[The data Boundary: Start]

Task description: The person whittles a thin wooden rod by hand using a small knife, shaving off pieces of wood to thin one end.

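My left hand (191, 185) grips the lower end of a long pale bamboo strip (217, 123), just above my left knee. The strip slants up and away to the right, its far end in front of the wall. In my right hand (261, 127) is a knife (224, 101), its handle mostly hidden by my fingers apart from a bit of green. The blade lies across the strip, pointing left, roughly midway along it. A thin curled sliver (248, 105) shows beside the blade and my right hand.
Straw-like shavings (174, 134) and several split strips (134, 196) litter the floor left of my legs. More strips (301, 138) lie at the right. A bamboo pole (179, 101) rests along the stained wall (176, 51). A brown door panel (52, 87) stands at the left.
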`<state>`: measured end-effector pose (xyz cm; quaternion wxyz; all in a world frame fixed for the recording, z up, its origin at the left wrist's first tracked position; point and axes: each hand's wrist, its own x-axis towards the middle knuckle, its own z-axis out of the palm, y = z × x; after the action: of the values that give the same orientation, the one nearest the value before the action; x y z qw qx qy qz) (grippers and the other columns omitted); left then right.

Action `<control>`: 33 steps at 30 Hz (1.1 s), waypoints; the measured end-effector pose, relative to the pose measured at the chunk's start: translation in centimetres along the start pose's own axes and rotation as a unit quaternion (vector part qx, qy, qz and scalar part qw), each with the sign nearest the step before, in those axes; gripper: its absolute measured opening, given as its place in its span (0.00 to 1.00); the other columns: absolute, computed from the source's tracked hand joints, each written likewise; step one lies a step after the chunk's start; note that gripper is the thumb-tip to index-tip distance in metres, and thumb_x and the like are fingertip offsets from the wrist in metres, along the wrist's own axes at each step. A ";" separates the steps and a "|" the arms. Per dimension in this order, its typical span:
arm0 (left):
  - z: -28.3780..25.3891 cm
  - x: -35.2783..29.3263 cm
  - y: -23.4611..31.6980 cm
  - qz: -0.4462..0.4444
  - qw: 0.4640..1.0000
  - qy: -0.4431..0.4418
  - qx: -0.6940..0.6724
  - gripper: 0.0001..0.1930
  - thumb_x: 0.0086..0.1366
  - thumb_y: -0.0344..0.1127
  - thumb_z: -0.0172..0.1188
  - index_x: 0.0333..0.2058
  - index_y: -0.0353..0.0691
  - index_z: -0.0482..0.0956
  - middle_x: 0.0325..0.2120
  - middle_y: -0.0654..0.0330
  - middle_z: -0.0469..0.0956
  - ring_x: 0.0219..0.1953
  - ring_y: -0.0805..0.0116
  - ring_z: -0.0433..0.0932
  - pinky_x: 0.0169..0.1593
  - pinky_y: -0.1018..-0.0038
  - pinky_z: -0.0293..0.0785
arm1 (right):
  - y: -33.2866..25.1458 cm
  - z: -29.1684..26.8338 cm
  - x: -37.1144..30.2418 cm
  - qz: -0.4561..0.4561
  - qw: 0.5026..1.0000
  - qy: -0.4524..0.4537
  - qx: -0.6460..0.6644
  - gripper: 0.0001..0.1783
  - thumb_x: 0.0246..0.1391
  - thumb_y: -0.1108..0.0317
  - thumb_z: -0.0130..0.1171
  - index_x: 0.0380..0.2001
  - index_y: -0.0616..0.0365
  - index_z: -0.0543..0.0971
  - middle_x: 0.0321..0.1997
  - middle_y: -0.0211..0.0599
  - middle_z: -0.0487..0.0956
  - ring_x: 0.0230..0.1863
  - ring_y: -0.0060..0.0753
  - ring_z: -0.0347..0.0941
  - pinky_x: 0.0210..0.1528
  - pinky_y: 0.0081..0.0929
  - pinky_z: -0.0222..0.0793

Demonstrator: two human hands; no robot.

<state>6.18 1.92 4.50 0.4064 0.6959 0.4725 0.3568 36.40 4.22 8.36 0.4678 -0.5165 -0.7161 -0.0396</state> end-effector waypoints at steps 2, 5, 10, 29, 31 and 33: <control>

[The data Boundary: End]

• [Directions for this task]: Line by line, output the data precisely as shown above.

• [Answer to the exercise]:
Task description: The person whittles a thin wooden rod by hand using a small knife, shaving off pieces of wood to thin one end.

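My left hand (191, 185) grips the lower end of a long pale bamboo strip (217, 123), just above my left knee. The strip slants up and away to the right, its far end in front of the wall. In my right hand (261, 127) is a knife (224, 101), its handle mostly hidden by my fingers apart from a bit of green. The blade lies across the strip, pointing left, roughly midway along it. A thin curled sliver (248, 105) shows beside the blade and my right hand.
Straw-like shavings (174, 134) and several split strips (134, 196) litter the floor left of my legs. More strips (301, 138) lie at the right. A bamboo pole (179, 101) rests along the stained wall (176, 51). A brown door panel (52, 87) stands at the left.
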`<state>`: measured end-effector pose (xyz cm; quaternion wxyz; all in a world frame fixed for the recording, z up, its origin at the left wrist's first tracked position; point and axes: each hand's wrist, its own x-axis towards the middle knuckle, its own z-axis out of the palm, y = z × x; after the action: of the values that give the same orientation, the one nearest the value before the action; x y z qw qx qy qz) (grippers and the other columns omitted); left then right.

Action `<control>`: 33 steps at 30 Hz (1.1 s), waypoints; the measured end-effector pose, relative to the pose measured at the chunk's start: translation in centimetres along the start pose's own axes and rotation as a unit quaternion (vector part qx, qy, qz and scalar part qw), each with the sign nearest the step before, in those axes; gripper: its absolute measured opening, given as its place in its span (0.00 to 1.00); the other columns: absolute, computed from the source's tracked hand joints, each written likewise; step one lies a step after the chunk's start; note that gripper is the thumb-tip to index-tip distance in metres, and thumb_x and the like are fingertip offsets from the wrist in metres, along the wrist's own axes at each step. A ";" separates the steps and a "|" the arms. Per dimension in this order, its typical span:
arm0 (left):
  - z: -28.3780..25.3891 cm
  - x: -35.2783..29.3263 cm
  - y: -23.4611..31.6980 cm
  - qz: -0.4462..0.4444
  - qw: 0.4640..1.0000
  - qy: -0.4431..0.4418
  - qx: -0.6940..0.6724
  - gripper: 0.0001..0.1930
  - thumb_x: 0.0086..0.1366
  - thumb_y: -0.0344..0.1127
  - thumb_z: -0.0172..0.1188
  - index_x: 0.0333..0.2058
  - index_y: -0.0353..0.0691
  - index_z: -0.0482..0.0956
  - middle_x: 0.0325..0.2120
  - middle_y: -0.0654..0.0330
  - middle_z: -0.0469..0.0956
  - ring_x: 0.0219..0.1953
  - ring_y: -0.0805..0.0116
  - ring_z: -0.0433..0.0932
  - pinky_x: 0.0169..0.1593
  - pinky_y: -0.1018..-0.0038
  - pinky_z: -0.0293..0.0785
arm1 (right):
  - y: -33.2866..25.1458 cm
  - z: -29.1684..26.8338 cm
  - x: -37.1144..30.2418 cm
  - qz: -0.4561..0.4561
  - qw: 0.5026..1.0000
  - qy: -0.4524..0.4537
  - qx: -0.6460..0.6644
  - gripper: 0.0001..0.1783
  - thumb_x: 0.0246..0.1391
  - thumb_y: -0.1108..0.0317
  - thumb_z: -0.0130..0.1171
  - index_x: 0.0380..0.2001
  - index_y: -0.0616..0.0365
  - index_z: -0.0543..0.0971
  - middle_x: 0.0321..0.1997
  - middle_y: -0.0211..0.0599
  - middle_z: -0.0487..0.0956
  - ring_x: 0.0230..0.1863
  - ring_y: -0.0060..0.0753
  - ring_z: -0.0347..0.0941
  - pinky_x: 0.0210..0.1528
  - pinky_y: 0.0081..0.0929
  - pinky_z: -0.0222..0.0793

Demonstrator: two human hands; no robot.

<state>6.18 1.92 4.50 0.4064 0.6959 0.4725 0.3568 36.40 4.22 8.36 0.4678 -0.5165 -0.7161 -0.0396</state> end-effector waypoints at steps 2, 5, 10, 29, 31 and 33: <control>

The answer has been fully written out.